Though she endorsed incremental change within the traditional context, Sultan Jahan was not averse to the West. She encouraged women to be selective in their approach to new ideas and Western culture. Her aim was to increase female political participation without compromising their social duties or the institution of the veil, which was why radical (women) reformers of later generations questioned her ideas, especially her approach to the veil, and sometimes labelled her conservative. But she didn't allow her program to be overcome by internal fissures and accepted the idea that women could take part in public affairs without wearing the veil. This never meant that she compromised her orthodox ideas; she neither called for radical change nor gave up the veil herself. A paradox, perhaps, but to her the veil did not obstruct women's literary skills, leadership abilities or political wisdom.

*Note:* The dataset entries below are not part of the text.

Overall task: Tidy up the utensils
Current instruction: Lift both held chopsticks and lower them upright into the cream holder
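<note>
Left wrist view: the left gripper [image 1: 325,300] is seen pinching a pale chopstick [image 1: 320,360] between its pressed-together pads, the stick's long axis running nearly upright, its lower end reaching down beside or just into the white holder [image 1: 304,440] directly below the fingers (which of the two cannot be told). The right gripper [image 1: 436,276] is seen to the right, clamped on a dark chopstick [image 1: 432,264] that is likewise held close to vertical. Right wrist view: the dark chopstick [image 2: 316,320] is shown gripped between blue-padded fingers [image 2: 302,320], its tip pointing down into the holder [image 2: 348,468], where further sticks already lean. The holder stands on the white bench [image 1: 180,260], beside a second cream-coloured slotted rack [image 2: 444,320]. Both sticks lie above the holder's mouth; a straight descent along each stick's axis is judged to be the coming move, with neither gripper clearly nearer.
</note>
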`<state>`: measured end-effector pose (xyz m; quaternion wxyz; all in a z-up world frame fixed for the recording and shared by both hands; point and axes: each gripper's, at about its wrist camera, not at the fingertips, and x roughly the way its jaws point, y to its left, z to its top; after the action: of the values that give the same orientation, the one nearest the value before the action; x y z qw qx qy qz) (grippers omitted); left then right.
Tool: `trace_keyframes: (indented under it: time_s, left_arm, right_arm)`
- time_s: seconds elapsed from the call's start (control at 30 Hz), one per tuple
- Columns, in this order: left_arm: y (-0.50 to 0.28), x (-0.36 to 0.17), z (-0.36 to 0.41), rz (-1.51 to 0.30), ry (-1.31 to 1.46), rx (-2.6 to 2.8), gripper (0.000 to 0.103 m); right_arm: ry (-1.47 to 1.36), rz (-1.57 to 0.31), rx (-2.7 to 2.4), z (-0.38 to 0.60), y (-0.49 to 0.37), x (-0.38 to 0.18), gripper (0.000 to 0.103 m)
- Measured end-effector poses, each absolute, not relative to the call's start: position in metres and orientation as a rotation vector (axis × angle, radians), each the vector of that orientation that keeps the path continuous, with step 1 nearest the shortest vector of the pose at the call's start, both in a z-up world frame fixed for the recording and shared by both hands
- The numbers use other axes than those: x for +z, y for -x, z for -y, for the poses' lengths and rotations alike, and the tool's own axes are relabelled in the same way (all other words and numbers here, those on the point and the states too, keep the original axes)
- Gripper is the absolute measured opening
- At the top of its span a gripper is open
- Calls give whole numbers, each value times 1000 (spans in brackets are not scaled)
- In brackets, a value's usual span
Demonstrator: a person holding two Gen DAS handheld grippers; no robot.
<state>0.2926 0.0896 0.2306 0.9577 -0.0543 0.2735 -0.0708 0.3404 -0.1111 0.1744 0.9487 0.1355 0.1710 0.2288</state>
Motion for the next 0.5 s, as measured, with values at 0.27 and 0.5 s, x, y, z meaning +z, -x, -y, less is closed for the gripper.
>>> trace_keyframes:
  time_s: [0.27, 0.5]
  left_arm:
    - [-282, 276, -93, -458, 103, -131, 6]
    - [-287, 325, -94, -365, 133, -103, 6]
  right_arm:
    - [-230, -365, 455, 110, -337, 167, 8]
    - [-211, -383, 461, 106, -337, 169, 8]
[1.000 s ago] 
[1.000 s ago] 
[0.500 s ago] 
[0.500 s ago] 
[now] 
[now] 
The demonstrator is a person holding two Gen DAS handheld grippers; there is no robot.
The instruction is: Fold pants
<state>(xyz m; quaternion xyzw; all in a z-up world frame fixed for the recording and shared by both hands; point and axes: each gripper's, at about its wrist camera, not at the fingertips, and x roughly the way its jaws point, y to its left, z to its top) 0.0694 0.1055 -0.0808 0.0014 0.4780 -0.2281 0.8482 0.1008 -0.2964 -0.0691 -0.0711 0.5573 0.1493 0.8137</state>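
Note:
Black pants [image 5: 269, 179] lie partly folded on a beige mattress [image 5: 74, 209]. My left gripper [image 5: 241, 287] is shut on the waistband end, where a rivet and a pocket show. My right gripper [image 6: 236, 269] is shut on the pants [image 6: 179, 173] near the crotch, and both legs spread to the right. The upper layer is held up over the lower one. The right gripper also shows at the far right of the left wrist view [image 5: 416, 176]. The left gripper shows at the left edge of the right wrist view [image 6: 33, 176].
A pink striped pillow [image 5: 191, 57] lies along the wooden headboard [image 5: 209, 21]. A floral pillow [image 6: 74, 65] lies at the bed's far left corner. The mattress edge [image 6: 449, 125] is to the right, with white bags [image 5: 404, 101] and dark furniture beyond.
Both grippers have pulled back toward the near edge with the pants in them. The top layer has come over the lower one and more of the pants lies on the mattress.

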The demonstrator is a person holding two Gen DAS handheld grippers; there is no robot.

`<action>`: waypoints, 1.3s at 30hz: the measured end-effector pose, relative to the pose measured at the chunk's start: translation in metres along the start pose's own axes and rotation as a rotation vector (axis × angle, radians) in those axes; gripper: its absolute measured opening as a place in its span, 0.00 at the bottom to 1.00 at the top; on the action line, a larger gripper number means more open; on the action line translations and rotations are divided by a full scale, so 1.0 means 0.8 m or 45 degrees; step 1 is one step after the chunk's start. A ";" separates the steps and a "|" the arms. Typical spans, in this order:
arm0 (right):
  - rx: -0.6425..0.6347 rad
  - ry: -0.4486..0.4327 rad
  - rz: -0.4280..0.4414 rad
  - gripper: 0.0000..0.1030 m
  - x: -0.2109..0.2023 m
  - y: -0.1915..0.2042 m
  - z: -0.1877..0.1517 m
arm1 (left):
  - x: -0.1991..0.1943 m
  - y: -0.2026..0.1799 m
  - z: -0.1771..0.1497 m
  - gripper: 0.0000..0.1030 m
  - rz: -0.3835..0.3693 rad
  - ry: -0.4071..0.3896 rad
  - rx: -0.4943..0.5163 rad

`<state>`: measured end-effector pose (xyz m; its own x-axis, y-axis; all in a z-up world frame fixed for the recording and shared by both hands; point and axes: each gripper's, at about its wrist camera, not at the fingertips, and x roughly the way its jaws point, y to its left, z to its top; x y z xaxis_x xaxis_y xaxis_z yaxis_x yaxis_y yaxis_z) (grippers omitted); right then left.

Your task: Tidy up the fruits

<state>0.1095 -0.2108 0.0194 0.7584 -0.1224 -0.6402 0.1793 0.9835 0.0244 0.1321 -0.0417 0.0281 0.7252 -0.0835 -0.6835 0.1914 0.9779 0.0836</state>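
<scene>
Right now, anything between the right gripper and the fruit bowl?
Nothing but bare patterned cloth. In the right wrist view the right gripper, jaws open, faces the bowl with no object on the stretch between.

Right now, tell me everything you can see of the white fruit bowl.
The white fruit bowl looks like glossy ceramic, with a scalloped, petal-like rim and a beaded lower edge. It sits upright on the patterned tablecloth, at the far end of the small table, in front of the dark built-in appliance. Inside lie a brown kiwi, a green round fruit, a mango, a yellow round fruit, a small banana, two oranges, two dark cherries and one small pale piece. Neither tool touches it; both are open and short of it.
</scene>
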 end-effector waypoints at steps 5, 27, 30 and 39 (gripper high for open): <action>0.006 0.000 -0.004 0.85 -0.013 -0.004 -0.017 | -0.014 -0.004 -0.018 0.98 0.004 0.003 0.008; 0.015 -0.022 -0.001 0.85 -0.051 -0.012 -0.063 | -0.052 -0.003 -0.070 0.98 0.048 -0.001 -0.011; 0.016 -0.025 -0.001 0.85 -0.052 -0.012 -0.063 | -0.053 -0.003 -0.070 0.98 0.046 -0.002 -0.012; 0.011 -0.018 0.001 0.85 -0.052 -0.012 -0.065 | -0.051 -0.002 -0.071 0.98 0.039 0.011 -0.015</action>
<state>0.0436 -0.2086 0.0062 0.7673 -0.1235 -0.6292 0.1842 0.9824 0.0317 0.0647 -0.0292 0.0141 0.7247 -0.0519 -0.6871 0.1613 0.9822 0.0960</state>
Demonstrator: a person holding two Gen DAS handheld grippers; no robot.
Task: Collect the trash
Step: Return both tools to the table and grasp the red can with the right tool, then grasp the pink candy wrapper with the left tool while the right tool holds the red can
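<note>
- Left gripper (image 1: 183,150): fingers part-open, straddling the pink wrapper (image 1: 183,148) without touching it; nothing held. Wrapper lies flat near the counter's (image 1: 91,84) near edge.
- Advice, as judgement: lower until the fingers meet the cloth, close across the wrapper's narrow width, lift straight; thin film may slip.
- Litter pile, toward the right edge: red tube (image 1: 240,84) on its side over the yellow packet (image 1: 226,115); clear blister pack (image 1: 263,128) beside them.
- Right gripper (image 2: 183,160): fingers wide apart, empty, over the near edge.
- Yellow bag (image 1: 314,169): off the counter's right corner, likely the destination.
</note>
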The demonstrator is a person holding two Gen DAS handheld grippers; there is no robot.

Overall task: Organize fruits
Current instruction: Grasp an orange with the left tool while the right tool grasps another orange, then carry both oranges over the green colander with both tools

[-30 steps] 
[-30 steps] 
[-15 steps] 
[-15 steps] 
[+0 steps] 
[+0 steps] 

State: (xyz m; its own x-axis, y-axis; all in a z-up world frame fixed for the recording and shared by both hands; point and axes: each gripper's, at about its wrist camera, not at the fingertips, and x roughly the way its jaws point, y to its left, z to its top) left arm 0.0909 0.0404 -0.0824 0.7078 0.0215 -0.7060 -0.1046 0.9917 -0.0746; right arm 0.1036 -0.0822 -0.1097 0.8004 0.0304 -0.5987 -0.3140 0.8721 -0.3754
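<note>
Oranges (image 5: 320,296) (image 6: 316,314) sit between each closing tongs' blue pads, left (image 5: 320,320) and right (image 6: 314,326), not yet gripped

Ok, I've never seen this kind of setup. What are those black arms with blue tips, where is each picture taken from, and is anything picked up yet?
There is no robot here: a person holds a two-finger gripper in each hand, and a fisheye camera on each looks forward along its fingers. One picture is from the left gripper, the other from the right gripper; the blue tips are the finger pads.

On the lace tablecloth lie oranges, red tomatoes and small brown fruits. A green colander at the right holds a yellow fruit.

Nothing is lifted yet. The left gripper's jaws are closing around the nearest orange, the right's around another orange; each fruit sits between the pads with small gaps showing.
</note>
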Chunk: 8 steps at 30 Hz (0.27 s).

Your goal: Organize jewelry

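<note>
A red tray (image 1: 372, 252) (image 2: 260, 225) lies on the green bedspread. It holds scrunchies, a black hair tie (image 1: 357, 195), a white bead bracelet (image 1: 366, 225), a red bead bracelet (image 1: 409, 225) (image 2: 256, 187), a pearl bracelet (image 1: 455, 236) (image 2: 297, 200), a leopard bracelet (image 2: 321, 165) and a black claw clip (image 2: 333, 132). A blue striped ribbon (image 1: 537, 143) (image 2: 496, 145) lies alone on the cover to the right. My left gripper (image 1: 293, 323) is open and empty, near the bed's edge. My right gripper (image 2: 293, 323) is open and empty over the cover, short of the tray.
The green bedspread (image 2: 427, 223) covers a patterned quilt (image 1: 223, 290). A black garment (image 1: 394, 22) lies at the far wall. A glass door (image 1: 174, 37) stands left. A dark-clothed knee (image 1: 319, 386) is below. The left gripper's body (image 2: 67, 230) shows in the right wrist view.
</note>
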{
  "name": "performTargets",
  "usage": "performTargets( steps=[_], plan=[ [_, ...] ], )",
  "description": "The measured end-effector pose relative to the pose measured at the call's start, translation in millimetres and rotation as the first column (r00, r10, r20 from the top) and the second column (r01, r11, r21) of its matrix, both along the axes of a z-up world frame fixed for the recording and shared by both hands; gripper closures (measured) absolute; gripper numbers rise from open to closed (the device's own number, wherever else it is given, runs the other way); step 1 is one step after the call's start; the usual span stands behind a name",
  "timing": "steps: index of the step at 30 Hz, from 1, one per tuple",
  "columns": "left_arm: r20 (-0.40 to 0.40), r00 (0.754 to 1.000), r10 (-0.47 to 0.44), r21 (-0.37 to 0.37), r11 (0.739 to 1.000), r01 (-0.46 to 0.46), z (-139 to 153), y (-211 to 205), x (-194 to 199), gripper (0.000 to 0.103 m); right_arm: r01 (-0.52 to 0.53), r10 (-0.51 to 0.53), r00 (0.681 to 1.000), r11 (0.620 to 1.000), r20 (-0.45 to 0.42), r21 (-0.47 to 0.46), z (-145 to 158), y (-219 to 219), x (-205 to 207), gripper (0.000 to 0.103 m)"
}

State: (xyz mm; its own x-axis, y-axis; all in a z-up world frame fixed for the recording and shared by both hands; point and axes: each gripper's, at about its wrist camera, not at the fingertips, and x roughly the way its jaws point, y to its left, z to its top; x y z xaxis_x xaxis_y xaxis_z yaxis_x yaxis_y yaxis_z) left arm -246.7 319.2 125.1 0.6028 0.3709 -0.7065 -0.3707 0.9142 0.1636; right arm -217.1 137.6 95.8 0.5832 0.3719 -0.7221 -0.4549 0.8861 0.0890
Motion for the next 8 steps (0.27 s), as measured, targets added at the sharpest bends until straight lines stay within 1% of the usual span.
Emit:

Another interesting facet of Sultan Jahan's - and, for that matter, of the Bhopal state's - administration was the viability of the institution of kingship. Sultan Jahan maintained her loyalty to the British and proclaimed everlasting allegiance and submission to the king. Nevertheless, her administration's particular traits, reflected in her reforms, reveal an ongoing negotiation between colonial power and the princely state. She used English education to advance and fit into the imperial structure, and negotiated with a range of colonial and Islamic models to empower women.

Unveiling a visionary

Lambert-Hurley has contributed an interesting perspective of a movement that placed Indian Muslim women on the cusp of a new feminism that crossed boundaries and strengthened the social and intellectual bonds of the women involved. An all-female sphere provided leadership roles and opportunities to organise and build networks, which, the author remarks, prepared them for future political activity.

In my understanding, Sultan Jahan wanted to create female camaraderie through issues that permeated their lives, and she drew on a wide range of reformist models - those provided by the colonial state, Aligarh modernists and Deobandi Ulema - but in the end her enterprise could not be bridled by any of them, as her main aim was to assert women's autonomy in a hitherto unknown way. Commendably, the author imparts this originality. Sultan Jahan was able to negotiate with Islamic conservatism and colonial discourse with ease, and engage with Western scientific knowledge and adapt it to address the specific concerns of Indian Muslim women. The Bhopal women's reformist discourse responded to its colonial counterpart by extracting the best from it and then blending it with indigenous traditions to speak for the movement and other women. In sum, the author has deftly unveiled the poorly known story of Sultan Jahan.

 

Karuna Sharma specialises in medieval Indian history, particularly aspects of labour, culture and sexuality.